Re: [REGRESSION] suspend to ram fails in 6.2-rc1 due to tpm errors
From: Jason A. Donenfeld
Date: Wed Dec 28 2022 - 23:04:05 EST
On Wed, Dec 28, 2022 at 06:07:25PM -0500, James Bottomley wrote:
> On Wed, 2022-12-28 at 21:22 +0100, Vlastimil Babka wrote:
> > Ugh, while the problem [1] was fixed in 6.1, it's now happening again
> > on the T460 with 6.2-rc1. Except I didn't see any oops message or
> > "tpm_try_transmit" error this time. The first indication of a problem
> > is this during a resume from suspend to ram:
> >
> > tpm tpm0: A TPM error (28) occurred continue selftest
> >
> > and then periodically
> >
> > tpm tpm0: A TPM error (28) occurred attempting get random
>
> That's a TPM 1.2 error which means the TPM failed the selftest.
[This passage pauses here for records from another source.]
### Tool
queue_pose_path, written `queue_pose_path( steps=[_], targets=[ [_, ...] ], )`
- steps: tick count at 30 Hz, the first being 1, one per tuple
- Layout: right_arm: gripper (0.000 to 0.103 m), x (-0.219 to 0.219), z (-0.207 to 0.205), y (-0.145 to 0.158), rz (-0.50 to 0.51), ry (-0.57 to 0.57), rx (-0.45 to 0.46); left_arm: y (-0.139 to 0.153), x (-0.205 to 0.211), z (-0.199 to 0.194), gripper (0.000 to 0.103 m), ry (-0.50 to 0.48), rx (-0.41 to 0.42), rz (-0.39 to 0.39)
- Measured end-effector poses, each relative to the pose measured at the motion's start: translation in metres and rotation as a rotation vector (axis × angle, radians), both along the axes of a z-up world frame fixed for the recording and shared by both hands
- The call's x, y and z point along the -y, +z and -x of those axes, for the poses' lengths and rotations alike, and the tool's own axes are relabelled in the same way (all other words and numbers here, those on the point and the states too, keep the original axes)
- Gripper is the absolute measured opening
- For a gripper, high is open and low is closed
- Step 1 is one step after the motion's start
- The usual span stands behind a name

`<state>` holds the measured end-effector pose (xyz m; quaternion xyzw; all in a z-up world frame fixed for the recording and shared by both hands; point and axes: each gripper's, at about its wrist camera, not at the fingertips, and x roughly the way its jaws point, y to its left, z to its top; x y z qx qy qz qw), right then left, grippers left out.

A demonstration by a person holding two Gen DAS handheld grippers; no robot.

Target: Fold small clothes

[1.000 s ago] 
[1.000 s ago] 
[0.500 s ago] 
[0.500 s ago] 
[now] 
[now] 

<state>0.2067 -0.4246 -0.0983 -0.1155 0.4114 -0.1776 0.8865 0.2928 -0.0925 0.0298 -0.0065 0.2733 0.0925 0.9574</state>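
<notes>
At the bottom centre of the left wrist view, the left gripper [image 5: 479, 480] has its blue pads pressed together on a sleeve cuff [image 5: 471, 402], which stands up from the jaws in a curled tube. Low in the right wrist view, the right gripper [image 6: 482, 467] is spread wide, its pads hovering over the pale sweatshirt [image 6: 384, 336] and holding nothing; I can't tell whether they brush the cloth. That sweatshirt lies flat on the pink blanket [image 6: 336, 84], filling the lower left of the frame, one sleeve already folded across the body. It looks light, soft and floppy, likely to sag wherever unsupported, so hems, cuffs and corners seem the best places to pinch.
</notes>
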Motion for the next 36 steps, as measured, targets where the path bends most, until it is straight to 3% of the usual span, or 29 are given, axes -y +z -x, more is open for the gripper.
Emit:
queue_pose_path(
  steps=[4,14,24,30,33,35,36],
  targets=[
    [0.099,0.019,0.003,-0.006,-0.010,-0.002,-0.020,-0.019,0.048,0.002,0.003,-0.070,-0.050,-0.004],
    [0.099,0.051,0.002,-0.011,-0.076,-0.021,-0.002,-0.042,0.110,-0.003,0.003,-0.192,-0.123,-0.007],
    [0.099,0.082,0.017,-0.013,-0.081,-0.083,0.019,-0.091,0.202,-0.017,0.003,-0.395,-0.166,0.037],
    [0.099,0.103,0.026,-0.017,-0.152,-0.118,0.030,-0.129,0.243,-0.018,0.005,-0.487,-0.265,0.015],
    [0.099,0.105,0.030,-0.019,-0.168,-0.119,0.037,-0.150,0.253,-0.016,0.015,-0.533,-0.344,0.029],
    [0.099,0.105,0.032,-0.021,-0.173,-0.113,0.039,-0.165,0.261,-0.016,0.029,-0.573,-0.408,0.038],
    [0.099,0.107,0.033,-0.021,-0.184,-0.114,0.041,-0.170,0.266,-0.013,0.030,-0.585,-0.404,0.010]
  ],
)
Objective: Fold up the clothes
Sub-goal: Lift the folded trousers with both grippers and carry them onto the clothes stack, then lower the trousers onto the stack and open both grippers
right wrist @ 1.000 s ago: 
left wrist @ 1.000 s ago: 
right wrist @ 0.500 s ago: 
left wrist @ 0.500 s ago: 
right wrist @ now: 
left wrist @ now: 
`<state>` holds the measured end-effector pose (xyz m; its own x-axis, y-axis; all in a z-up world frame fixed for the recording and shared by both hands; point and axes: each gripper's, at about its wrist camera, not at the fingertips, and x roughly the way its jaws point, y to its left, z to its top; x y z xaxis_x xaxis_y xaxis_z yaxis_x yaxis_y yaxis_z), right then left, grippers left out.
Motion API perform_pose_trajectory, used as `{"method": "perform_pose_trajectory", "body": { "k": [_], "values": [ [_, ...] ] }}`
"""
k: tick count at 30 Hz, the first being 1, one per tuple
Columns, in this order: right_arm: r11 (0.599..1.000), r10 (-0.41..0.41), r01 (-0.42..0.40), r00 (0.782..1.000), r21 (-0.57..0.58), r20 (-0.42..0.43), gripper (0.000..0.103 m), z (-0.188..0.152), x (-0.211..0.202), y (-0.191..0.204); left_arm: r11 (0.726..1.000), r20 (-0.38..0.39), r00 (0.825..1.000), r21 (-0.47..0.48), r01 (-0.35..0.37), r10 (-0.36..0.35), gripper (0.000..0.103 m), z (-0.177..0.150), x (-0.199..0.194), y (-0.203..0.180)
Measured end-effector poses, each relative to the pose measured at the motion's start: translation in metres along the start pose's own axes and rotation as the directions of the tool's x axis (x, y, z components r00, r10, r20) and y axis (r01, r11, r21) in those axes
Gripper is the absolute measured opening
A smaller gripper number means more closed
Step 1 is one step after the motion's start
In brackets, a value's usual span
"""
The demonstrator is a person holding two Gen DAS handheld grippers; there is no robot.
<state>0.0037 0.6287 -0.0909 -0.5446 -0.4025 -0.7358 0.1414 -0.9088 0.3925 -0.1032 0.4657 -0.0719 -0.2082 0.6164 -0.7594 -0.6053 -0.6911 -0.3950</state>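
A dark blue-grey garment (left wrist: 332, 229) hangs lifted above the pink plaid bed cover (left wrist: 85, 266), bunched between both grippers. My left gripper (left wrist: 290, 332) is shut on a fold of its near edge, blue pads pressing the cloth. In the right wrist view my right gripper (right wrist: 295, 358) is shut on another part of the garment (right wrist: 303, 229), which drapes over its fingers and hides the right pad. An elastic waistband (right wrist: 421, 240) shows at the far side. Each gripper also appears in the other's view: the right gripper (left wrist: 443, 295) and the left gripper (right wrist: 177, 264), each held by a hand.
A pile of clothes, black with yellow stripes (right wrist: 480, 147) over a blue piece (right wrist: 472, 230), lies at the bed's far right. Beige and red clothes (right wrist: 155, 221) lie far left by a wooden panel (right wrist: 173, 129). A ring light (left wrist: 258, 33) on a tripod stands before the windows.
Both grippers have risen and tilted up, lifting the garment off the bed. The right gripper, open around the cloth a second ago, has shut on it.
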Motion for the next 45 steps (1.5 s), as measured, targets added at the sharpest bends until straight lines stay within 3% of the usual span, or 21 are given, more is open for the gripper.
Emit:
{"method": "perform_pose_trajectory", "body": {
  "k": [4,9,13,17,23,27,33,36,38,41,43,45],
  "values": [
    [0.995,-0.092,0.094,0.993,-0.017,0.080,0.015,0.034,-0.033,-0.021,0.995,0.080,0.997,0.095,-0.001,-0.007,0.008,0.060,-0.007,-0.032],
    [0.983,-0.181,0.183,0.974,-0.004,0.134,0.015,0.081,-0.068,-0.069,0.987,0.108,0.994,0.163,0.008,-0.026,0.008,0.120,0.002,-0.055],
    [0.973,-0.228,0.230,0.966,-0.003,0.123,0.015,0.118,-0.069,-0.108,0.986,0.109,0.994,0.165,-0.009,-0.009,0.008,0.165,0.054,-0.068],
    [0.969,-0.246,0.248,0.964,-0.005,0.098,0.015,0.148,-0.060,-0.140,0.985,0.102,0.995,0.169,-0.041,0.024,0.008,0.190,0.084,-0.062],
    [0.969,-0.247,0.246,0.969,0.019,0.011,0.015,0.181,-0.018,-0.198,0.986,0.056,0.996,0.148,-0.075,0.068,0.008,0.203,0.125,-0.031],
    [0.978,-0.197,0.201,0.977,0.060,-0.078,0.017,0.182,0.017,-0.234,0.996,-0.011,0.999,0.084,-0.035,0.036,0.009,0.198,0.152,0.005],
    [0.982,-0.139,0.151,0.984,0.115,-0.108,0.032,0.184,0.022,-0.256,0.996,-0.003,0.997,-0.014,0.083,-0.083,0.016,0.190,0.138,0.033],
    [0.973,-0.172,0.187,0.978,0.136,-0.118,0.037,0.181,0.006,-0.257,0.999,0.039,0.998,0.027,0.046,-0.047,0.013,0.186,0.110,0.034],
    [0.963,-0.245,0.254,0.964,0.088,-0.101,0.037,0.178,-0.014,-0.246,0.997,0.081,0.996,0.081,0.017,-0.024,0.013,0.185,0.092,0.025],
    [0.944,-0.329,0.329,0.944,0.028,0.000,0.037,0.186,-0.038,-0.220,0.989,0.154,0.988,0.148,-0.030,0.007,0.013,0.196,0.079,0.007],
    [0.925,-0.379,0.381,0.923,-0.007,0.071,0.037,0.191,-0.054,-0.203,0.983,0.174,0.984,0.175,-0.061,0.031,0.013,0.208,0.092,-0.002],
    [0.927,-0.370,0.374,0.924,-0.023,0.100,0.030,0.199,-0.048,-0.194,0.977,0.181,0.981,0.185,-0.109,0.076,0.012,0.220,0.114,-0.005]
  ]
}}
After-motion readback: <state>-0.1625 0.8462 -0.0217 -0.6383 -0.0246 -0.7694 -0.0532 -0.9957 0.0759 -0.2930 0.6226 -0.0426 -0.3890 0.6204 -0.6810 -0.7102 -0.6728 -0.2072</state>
The
> original problem was reported against TPM 2.0 because of a missing
> try_get_ops().
No, I'm pretty sure the original bug, which was fixed by "char: tpm:
Protect tpm_pm_suspend with locks" regards 1.2 as well, especially
considering it's the same hardware from Vlastimil causing this. I also
recall seeing this in 1.2 when I ran this with the TPM emulator. So
that's not correct.
> The tpm 1.2 command path was never changed to require
> this (and in fact hasn't changed for ages, TPM 1.2 being a bit
> obsolete).
False. I'll just copy and paste the diff of that commit:
diff --git a/drivers/char/tpm/tpm-interface.c b/drivers/char/tpm/tpm-interface.c
index 1621ce818705..d69905233aff 100644
--- a/drivers/char/tpm/tpm-interface.c
+++ b/drivers/char/tpm/tpm-interface.c
@@ -401,13 +401,14 @@ int tpm_pm_suspend(struct device *dev)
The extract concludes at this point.